Wir (meine Eltern und ich) fahren ende Mai für eine Woche nach Bjerregard am Ringköbingfjord. Dort haben wir ein Haus direkt am Fjord mit Boot gemietet |supergri . Ich werde es dort hauptsächlich auf Barsche, Hechte und Rotfedern versuchen. Weiß jemand ob es im Ringköbingfjord nennenswerte Hechtbestände gibt ;+ ? Ich habe dort schon viel mit der Spinnrute gefischt und dabei häufig größere Barsche, aber nie einen Hecht gefangen.


----------



## frikadelle (14. März 2006)

*AW: Dänemark 2006! Wer? Wann? Wo?*

moinsen
ich fahr mit den eltern meiner freundin über die sommerferien nach dänemark. genauen ort weiß ich ehrlich gesagt gerade gar net^^
ist auf jedenfall weit im norden und anner nordsee halt. müsste mal genauen ort und zeit heute nachfragen. wie sollte man anner nordsee am besten angeln und was erwarten mich da so für fische???habe voll keinen plan, da ich eine landratte bin und nur ab und zu mal aufem kutter mitfahre. sollte man eher bootsangeln oder brandungsangeln probieren oder kann man das net so verallgemeinern???

mfg
timo


----------



## frikadelle (14. März 2006)

*AW: Dänemark 2006! Wer? Wann? Wo?*

also ich bin vom 29.07-12.08 in lökken. kumpel meinte, dass man da gut angeln kann bezüglich gelbes riff. hat da jemand schon erfahrungen mit lökken gemacht???was geht und was net???


----------



## Michael Horn (16. März 2006)

*AW: Dänemark 2006! Wer? Wann? Wo?*

Tach zusammen, 

wir sind mit 6 Mann vom 20.05 - 27.05 in Spodsbjerg Langland. Habe im Internet koordinaten von 3 Wracks gefunden, welch an der Südspitze in einer Tiefe von 22-29 Metern liegen. Hat dort schon jemand gefischt. Wo sind eure Hot Spots im Bereich von Spodsbjerg. 

Gruß Michael


----------



## Urmeli (16. März 2006)

*AW: Dänemark 2006! Wer? Wann? Wo?*

Hallo,

Fahrt Richtung Grüne Tonne (Turm) südlich von Spodsbjerg, da läuft immer was. Viele Kanten und geht bis recht tiefes Wasser um 50 m.

Urmeli


----------



## Michael Horn (16. März 2006)

*AW: Dänemark 2006! Wer? Wann? Wo?*

Hallo, 

da waren wir schon öffters. Habe dort die Erfahrung gemacht, dass eigentlich erst in den Abendstunden die Dorsche beißen. Tagsüber oder morgens ging da bei uns nicht viel. Tagsüber sind wir meistens über die Fahrrinne gefahren und haben dort Kanten gesucht.... dort must Du die Fische aber regelrecht suchen und mir kommt es vor, dass dort die Fische nur vereinzelt stehen. In einen richtigen Schwarm sind wir da noch nicht reingekommen. 

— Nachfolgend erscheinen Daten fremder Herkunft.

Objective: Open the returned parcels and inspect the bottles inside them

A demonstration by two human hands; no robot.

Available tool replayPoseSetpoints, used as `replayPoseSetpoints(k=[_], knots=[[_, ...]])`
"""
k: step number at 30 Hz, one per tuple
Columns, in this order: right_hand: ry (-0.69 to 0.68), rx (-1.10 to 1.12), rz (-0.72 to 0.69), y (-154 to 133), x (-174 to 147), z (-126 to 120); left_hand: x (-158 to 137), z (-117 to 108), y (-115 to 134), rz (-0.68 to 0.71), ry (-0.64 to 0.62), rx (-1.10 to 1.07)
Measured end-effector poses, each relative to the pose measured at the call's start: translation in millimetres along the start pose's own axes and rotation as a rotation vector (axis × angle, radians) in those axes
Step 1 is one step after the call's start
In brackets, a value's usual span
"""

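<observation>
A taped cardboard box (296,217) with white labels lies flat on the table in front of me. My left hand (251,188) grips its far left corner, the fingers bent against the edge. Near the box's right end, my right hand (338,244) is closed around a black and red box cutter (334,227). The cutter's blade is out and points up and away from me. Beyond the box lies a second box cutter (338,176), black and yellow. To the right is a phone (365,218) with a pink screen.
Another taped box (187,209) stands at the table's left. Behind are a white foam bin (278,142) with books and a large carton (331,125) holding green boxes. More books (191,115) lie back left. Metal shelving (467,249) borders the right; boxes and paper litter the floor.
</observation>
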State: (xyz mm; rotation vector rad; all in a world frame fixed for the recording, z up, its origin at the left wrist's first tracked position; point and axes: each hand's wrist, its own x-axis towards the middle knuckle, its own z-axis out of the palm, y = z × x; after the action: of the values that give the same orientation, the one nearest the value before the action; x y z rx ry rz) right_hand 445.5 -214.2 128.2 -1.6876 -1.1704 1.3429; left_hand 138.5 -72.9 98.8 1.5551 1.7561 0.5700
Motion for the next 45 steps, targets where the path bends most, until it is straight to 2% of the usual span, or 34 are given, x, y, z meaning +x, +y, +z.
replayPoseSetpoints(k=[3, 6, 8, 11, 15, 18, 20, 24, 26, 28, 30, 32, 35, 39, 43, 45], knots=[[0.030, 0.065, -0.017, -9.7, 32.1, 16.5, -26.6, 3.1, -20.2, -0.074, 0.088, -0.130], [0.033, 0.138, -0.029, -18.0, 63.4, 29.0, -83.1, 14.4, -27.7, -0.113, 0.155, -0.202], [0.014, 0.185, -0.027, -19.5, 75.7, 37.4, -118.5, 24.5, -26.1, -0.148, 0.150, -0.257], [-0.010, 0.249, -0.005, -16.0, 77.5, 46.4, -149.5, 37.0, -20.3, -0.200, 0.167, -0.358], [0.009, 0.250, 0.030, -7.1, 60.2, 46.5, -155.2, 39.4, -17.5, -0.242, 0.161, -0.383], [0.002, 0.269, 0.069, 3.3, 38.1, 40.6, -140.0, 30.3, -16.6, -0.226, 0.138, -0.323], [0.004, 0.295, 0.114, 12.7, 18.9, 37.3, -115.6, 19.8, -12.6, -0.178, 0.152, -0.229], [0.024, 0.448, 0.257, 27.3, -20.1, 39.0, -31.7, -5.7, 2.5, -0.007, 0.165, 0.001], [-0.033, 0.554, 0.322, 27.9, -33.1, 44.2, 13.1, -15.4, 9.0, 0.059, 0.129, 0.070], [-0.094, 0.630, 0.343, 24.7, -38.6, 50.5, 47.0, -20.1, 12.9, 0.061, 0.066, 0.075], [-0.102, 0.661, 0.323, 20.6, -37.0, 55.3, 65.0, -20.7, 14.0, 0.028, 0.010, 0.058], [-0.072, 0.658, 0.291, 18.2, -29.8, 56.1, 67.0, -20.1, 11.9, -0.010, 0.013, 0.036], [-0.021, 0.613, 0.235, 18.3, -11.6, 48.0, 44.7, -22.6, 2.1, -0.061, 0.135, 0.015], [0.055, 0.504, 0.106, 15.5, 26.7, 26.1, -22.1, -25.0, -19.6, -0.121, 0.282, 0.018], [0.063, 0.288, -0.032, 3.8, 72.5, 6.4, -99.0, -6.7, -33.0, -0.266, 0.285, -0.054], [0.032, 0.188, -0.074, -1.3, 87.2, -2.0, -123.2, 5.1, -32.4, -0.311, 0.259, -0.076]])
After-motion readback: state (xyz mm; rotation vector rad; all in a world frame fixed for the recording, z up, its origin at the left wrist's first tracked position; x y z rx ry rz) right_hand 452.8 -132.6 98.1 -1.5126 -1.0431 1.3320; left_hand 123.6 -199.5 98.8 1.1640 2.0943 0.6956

Mich reizen die Wracks bei Bagenkopp, dort war ich noch nie. Das sind aber vom Hafen Spodsbjerg bestimmt 20 km zu fahren. Ehrer noch mehr. Daher meine Frage ob dort schon jemand gefischt hat und ob sich die Fahrt lange anfahrt lohnt.

Gruß Michael


----------



## Rumpelrudi (16. März 2006)

*AW: Dänemark 2006! Wer? Wann? Wo?*

An den Wracks habe ich auch schon geangelt, jedoch mußt Du eher dort sein als die Flotte von Sanktport. Wenn die einmal darüber weg getrommelt sind, verteilen sich die Fische im Niemandsland.
Es gibt dort einige Wracks, die nicht eingezeichnet sind und auch nicht den Angelkuttern bekannt sind. Die haben aber Ferngläser. Also, wenn sie in die Nähe kommen, sofort täuschen und in der "Wüste" abwarten


----------



## Michael Horn (16. März 2006)

*AW: Dänemark 2006! Wer? Wann? Wo?*

Hallo Rumpelrudi, 

Du schreibst was von der Flotte von Sanktport..... vieleicht steh ich gerade auf dem Schlauch, aber was meinst Du damit. Die Berufsfischer?!?

Du schreibst auch, dass einige Wracks nicht eingezeichnet sind. Wie kann man die dann finden? Gibts evtl. noch Wracks näher an Spodsbjerg. 

Lohnt sich eine Fahrt zu den Wracks eigentlich?

Gruß Michael


----------



## Rumpelrudi (16. März 2006)

*AW: Dänemark 2006! Wer? Wann? Wo?*

Sankt = heilig  Port = Hafen

Um ehrlich zu sein, lohnt sich die Fahrt nicht zu den Wracks von Spodsbjerg aus, weil sie regelmässig als erster Stopp der Angelkutter genutzt werden.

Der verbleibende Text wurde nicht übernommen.